Work instruction:
Print exactly the lines that run from the first line of the material to the line containing "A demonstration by", both ends included, and skip the pictures.
***
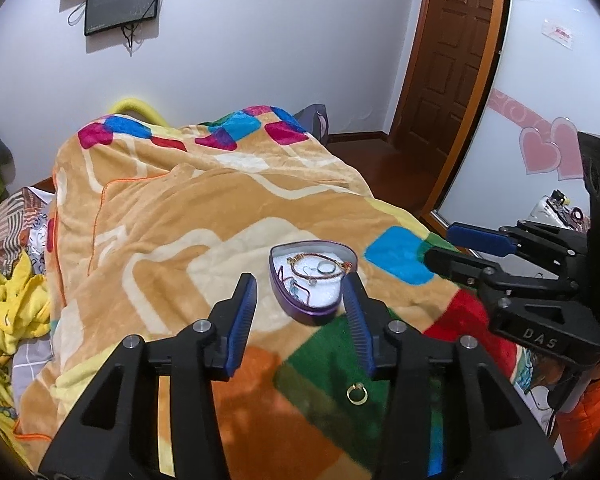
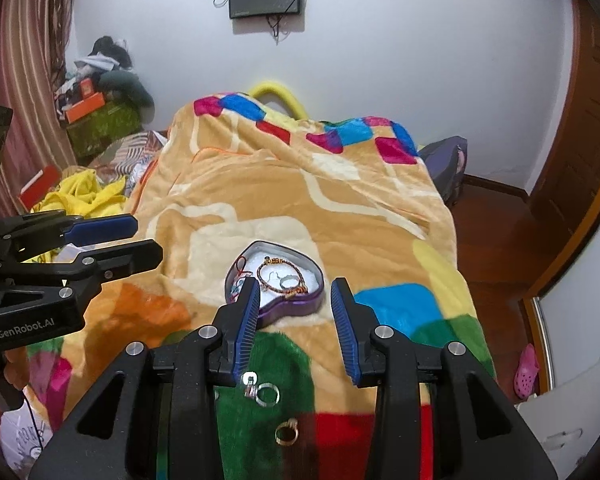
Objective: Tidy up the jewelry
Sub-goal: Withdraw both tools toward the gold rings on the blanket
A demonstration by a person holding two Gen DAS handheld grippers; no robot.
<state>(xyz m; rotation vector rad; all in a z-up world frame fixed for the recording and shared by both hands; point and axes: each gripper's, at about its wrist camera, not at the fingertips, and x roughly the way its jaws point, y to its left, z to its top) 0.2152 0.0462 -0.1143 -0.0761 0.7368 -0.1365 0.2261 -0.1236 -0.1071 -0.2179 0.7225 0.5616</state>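
Gold ring (image 2: 287,435) flat, perhaps stone leftward.

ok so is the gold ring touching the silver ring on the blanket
Apart. The right wrist view shows the gold ring lying nearer the camera than the silver ring, with a strip of blanket plainly between them.

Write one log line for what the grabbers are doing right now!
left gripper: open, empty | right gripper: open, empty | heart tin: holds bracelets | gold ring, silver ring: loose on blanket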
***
Exercise output:
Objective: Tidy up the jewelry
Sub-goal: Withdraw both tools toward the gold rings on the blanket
A demonstration by a person holding two Gen DAS handheld grippers; no robot.

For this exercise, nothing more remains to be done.